Azure Blob Storage Explained: A Complete Guide for Data Engineers

Azure Blob Storage is the foundation of cloud storage on Azure. Whether you are building data pipelines, hosting static websites, or archiving data — Blob Storage is where your data lives. Every pipeline we have built on this blog — metadata-driven loads, incremental loading, SCD pipelines — reads from or writes to storage. Understanding Blob Storage is not optional for data engineers. It is the first building block.

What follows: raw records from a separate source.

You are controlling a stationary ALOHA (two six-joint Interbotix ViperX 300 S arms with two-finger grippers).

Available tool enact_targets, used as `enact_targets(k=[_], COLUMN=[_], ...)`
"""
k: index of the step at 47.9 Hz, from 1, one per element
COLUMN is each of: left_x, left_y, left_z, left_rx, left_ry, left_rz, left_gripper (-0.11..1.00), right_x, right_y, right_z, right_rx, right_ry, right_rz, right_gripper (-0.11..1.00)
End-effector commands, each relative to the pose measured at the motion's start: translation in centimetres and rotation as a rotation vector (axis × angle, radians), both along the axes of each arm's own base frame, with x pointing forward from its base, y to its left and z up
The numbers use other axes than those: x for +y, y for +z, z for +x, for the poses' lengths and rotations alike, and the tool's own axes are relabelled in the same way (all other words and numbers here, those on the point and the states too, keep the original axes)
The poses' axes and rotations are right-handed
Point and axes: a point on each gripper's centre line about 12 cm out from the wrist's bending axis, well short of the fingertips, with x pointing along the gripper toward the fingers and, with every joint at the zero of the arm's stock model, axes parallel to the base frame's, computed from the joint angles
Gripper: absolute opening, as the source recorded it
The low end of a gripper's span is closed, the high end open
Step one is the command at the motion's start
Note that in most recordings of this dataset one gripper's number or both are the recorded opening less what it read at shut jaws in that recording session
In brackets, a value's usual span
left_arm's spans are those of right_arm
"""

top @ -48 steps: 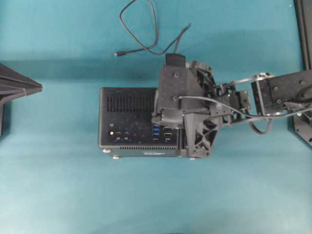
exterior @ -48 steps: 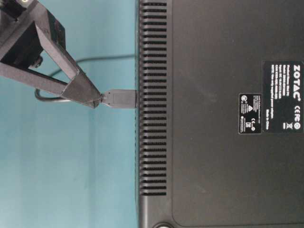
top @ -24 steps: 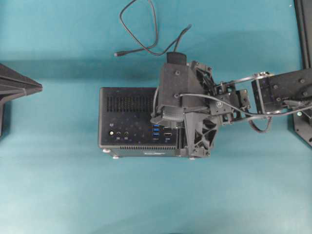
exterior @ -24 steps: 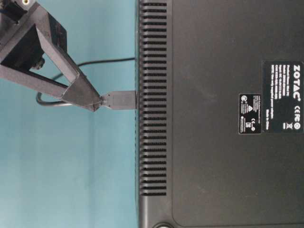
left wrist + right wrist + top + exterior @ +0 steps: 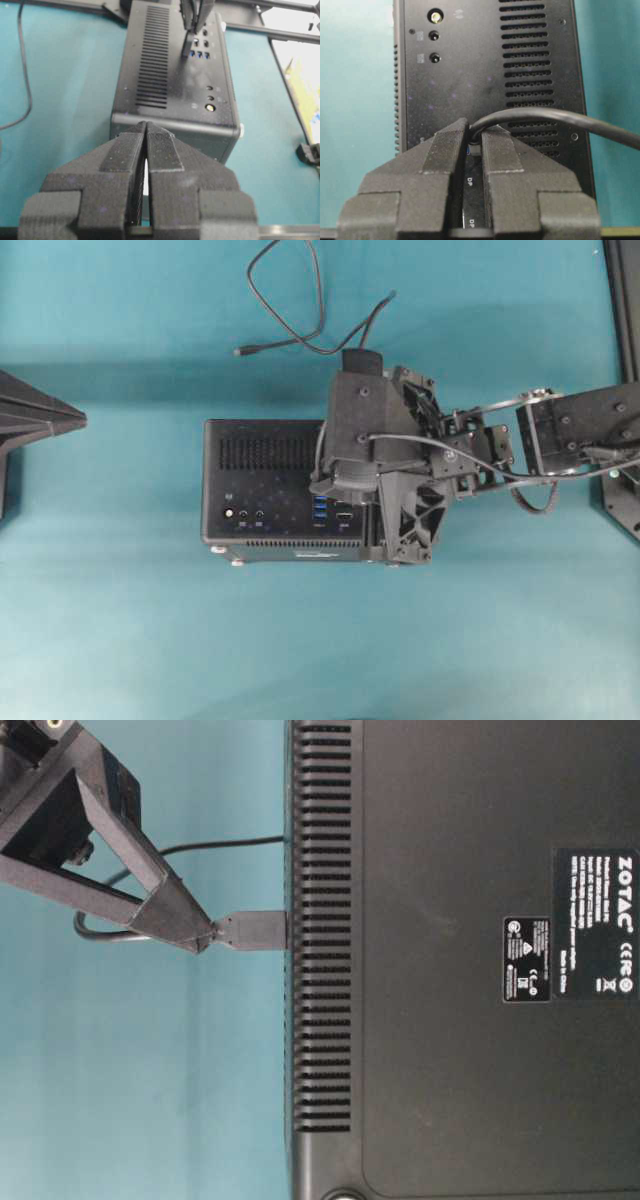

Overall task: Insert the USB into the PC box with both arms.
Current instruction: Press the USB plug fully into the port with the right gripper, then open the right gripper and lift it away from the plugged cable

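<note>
The black PC box lies on the teal table with its port face up; its underside fills the table-level view. My right gripper is shut on the rear end of the USB, whose front end meets the box's port face beside the blue ports. How deep the USB sits is hidden. The black cable bends out from between the right fingers. My left gripper is shut on nothing, pointing at the box's near end and apart from it.
The cable loops over the table behind the box and ends in a tiny plug. The right wrist covers the box's right part from above. A black frame stands at the far right.
The right gripper has shifted very slightly with the USB, and the cable loop behind it has risen a little. The plug's front end stays at the port face. The left arm has not moved.
</note>
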Motion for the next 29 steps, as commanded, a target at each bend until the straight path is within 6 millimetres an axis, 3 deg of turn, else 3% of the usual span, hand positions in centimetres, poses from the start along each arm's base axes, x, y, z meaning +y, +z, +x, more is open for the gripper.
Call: enact_targets(k=[1,9,24,29], left_x=[0.0,0.0,0.0,0.0], left_y=[1.3,1.2,1.4,1.5], left_z=[0.1,0.1,0.0,0.0], left_rx=[-0.037,-0.032,-0.038,-0.041], left_ry=[0.002,0.002,0.002,0.002], left_rz=[0.0,0.0,0.0,-0.002], left_gripper=[0.0,0.0,0.0,0.0], right_x=[0.4,0.0,-0.1,-0.2], right_y=[-0.5,0.1,1.4,1.9], right_z=[0.0,-0.2,-0.6,-0.8], right_rx=[0.02,0.008,-0.03,-0.042], right_ry=[-0.001,-0.006,-0.004,-0.003], right_rz=[0.01,0.007,0.003,-0.004], right_gripper=[0.08,0.16,0.49,0.5])
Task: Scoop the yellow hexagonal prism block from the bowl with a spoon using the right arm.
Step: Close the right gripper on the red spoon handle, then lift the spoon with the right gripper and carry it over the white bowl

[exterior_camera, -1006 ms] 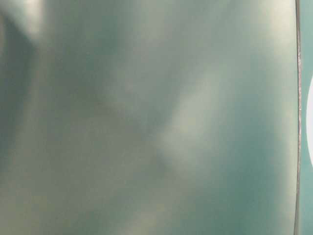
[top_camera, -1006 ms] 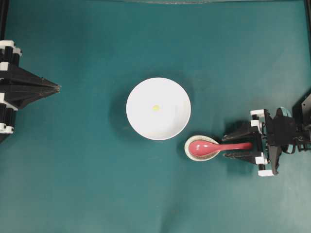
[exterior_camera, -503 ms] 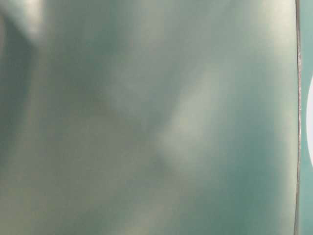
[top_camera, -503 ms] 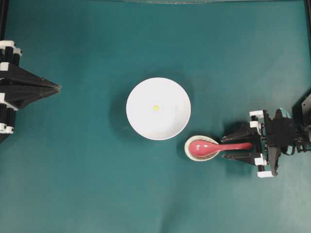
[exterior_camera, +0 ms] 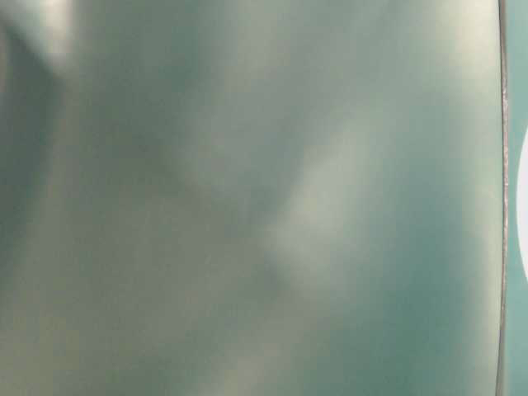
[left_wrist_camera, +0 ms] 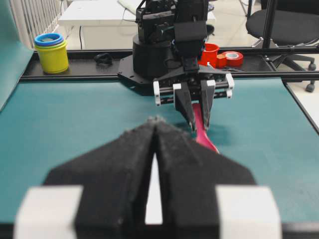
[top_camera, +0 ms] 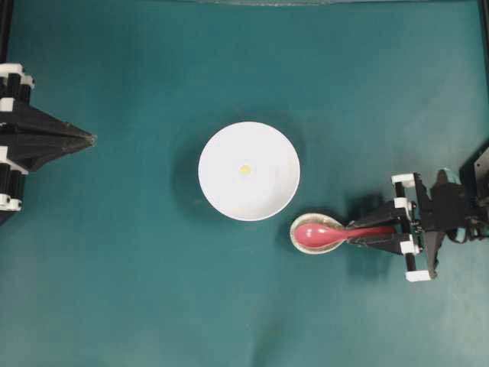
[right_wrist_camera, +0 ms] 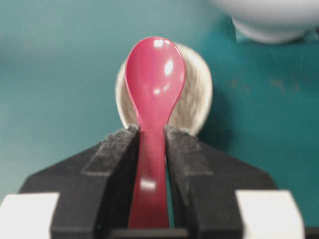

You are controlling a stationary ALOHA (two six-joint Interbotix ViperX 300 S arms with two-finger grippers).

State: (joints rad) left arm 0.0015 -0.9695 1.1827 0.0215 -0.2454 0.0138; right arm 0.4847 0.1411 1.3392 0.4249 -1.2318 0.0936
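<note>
Right end effector now tight around spoon handle, previously apart.

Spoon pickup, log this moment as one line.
phase: grasp | right hand: shut on spoon handle | spoon: on rest | block: in bowl | left hand: shut, idle

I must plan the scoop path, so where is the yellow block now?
In the overhead view the yellow block lies near the middle of the white bowl, up and left of the spoon on its rest.
</note>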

Think of Azure Blob Storage like a massive, pay-per-use warehouse facility. You rent a building (Storage Account), divide it into sections (Containers), and store boxes (Blobs) in each section. You only pay for the space you actually use. Boxes you access daily stay on the ground floor (Hot tier). Boxes you rarely touch go to the basement (Cool/Cold). Boxes you need for legal compliance but never open go to off-site deep storage (Archive tier).

What is Azure Blob Storage?
The Storage Hierarchy
Types of Blobs
Creating a Storage Account (Step by Step)
Access Tiers
Authentication and Access Control
Key RBAC Roles
Accessing Blob Storage
Blob Storage vs ADLS Gen2
Blob Storage in Data Engineering Pipelines
Redundancy Options
Lifecycle Management
Cost Optimization
Common Mistakes
Interview Questions
Wrapping Up

What is Azure Blob Storage?

Azure Blob Storage is Microsoft’s object storage service for unstructured data — files, images, videos, logs, data files (CSV, JSON, Parquet), and anything representable as bytes.

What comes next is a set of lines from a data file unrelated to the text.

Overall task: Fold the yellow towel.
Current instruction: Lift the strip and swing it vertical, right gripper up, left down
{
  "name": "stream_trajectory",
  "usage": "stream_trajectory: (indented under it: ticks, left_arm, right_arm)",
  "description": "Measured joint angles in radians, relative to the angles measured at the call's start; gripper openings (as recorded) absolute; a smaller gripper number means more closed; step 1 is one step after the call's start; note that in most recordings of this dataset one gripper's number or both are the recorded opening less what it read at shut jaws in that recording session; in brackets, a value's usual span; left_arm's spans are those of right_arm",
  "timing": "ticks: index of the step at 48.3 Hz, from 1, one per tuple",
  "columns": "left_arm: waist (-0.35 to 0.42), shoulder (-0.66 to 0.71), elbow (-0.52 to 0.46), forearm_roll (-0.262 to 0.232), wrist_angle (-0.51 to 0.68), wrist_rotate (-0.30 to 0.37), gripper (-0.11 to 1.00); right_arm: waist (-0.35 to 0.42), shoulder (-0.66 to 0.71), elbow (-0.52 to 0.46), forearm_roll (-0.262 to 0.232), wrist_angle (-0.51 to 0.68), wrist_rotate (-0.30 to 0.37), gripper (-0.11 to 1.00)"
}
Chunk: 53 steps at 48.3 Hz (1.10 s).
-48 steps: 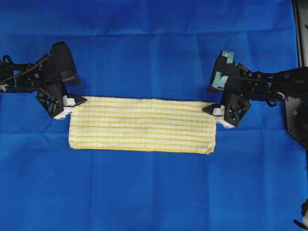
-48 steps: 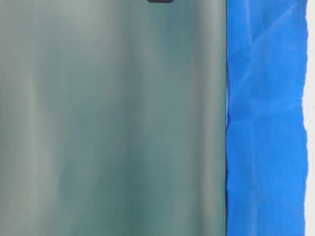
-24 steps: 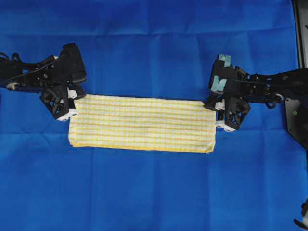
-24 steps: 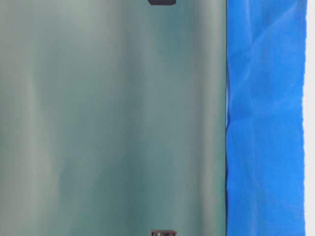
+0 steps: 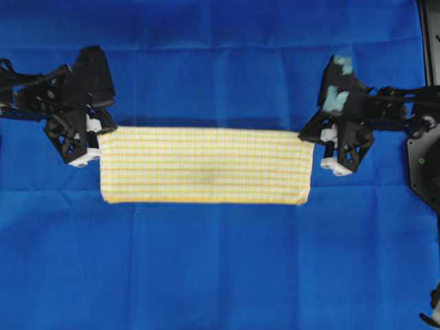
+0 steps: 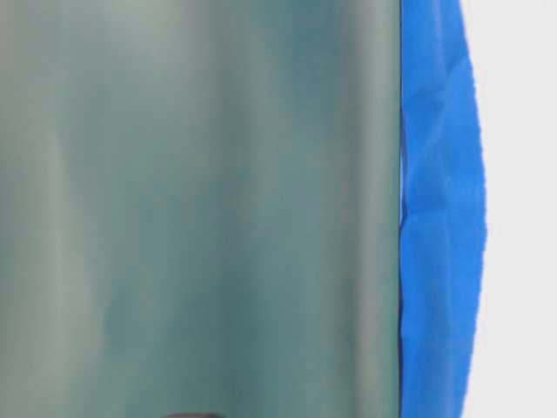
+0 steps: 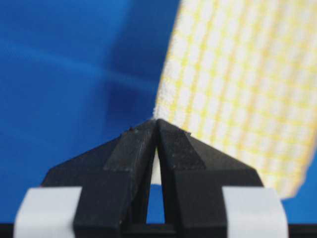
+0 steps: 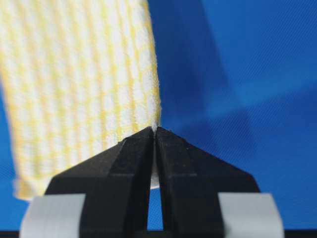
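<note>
Towel [image 5: 204, 165] stretched flat as a long band across mid worktop, over blue cloth [image 5: 220, 261]. Left end effector [image 5: 95, 134] clamped on its upper left corner; right end effector [image 5: 317, 137] clamped on upper right corner. Wrist views: jaws pinched together on towel edge [image 7: 237, 89] [image 8: 79, 79]. Table-level view blurred, only the blue cloth [image 6: 435, 218] legible.

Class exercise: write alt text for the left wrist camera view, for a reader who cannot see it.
Close-up from the left gripper: its two black fingers are pinched shut on a corner of the yellow towel, a yellow-and-white checked cloth that stretches away toward the upper right. A plain blue cloth fills the blurred background behind it.
</note>
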Motion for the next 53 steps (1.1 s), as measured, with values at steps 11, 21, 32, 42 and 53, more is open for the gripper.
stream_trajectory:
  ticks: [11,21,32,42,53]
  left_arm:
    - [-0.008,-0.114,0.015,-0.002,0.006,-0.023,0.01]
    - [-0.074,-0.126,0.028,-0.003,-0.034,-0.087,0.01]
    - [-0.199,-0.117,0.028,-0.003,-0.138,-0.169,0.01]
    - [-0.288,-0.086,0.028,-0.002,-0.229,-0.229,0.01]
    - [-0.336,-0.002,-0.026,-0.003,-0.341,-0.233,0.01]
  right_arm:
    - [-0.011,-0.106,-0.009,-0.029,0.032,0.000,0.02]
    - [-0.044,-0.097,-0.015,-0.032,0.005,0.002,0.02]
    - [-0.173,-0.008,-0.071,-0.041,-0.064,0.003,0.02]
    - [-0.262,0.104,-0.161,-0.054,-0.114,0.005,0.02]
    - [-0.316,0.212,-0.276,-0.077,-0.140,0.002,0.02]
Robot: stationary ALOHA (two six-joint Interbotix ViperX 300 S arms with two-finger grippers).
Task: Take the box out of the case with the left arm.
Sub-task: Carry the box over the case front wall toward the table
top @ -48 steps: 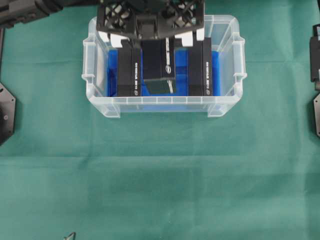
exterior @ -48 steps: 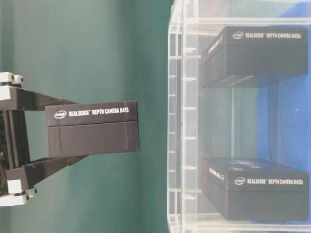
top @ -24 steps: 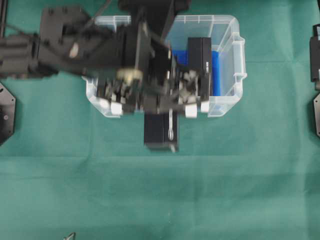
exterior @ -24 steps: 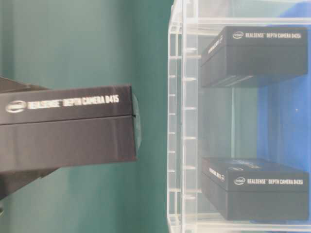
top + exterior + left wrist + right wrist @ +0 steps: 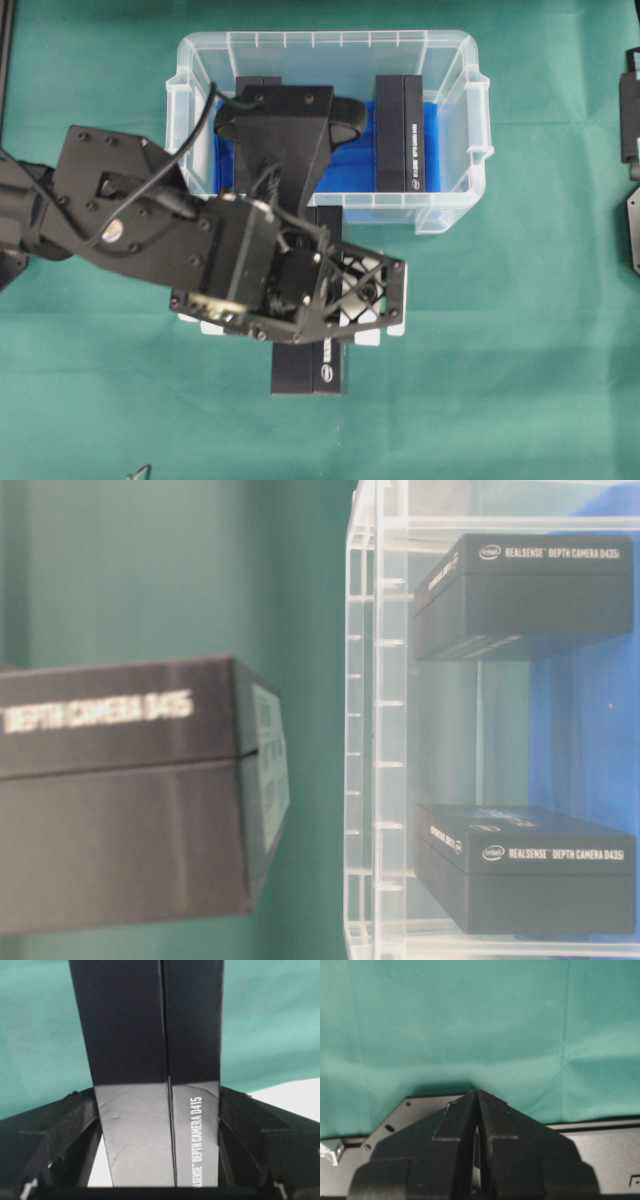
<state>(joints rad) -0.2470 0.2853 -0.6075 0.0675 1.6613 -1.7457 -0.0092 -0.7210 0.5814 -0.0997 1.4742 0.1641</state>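
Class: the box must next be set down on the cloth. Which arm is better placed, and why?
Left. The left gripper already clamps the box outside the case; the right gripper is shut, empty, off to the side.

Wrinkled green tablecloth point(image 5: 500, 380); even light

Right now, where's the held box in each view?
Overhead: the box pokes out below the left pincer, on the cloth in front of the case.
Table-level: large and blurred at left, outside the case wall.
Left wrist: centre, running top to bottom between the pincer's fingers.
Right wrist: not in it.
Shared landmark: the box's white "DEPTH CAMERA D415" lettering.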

“Blob” = Binary Large Object. Key characteristics: massively scalable (petabytes), durable (99.999999999%), accessible via HTTP/HTTPS, pay-per-use, integrated with all Azure services.

The Storage Hierarchy

Storage Account (top-level resource)
  -- Container (like a root folder - must exist before uploading)
    -- Blob (the actual file)

Real-life analogy: A Storage Account is like a building in a storage facility. A Container is a room inside that building. A Blob is a box on the shelf inside that room. You cannot put a box (blob) directly in the facility — it must go in a room (container). And you cannot create a room without first having a building (storage account).

Example: A data engineering storage account

Storage Account: naveendatalake
  ├── Container: raw          ← Bronze layer (raw source data)
  │     ├── customers/2026/06/11/customers.csv
  │     ├── orders/2026/06/11/orders.json
  │     └── products/2026/06/11/products.parquet
  ├── Container: curated      ← Silver layer (cleaned data)
  │     ├── customers/part-00000.snappy.parquet
  │     └── orders/part-00000.snappy.parquet
  ├── Container: analytics    ← Gold layer (business-ready)
  │     ├── dim_customer/
  │     └── fact_orders/
  └── Container: quarantine   ← Bad records from validation
        └── customers/2026/06/11/rejected.parquet

Important: “Folders” in Blob Storage are virtual. A blob named data/customer/file1.csv appears as nested folders, but there are no real directories. The / in the name creates a visual hierarchy. Exception: ADLS Gen2 (hierarchical namespace) has real directories.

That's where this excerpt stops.